Zakia Khattabi n'a aucun problème à ne pas toujours être du même avis que le climatologue Jean-Pascal van Ypersele, et vice versa. © HATIM KAGHAT

« Les verts sont prêts à assumer une prolongation »

Ministre fédérale du Climat et de l’Environnement, Zakia Khattabi (Ecolo) rappelle les termes de l’accord de gouvernement sur la sortie du nucléaire. Elle s’étonne du « faux débat » dans lequel les libéraux francophones veulent entraîner la Vivaldi.
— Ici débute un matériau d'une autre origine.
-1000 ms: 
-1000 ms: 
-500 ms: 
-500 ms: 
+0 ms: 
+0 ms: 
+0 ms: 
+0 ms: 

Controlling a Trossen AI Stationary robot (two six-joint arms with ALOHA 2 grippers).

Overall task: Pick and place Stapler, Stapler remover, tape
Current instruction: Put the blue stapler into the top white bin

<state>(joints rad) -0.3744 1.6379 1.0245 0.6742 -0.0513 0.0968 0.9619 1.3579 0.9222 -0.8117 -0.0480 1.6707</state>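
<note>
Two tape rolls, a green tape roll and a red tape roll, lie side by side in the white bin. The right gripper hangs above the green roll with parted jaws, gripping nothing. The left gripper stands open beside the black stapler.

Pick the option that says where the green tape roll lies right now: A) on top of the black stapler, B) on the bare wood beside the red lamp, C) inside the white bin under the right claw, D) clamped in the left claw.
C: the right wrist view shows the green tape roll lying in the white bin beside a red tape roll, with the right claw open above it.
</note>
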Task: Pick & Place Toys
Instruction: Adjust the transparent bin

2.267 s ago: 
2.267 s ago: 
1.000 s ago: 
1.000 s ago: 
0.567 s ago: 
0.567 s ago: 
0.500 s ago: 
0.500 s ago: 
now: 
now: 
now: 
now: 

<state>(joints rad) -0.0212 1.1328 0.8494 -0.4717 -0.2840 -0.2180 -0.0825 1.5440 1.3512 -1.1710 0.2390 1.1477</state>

Le mercredi 3 septembre, Zakia Khattabi accueillait Le Vif et Knack à la Tour des Finances, siège de son cabinet et de ceux des autres ministres écologistes, pour son interview de rentrée. Pendant la première heure de l’entretien, la ministre, qui veut nous y annoncer la création d’un Organe de coordination et d’analyse de la menace climatique sur le modèle de l’Ocam (NDLR: chargé de l’analyse de la menace terroriste) décrit longuement son rôle. « Un travail de diplomate », dira-t-elle, visant à négocier avec chaque ministre une feuille de route afin de réduire les émissions de CO2 de la Belgique de 55% d’ici à 2030. C’était le moment de lui parler de la fin du nucléaire et des centrales à gaz…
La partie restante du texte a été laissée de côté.